What happened to mortgage rates this week
The Freddie Mac fixed rate for a 30-year mortgage jumped 6 basis points higher this week, to 6.88%, upon stronger-than-anticipated inflation and employment data.
Investor optimism faltered as the economy added 303,000 jobs in March and inflation ticked up to 3.5% in the month. After the March CPI data release, 10-year Treasury yields jumped roughly 15 basis points, from 4.35% to 4.5%, the highest level since November 2023.
Mortgage rates have remained in the 6.6% to 7% range since the beginning of the year, and will likely continue to hover in this range until inflation shows convincing progress toward the Fed’s 2% goal.
What it means for the housing market
Eager buyers and sellers are hoping to see more favorable housing conditions as the spring selling season kicks off. However, mortgage rates crept closer to 7% this week as economic data, measured by both inflation and employment, remained strong.
Inflation climbed in March in part due to a reversal in energy price trends, with gasoline prices up 5.5% since January after four months of declines.

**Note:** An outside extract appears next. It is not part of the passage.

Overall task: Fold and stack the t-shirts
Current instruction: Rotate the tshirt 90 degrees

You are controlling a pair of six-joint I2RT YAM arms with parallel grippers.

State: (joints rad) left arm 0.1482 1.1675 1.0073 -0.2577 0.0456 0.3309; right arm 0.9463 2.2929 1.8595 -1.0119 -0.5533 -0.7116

Climbing gas prices might spur some consumers to consider switching to an electric vehicle, which could generate more interest in EV-friendly housing markets.
Whatever they may be looking for, buyers are in luck as new listing activity picked up 15.5% annually in March, which means more fresh options on the market. Homeowners hoping to sell this year can look forward to the Best Time To Sell, which kicks off next week.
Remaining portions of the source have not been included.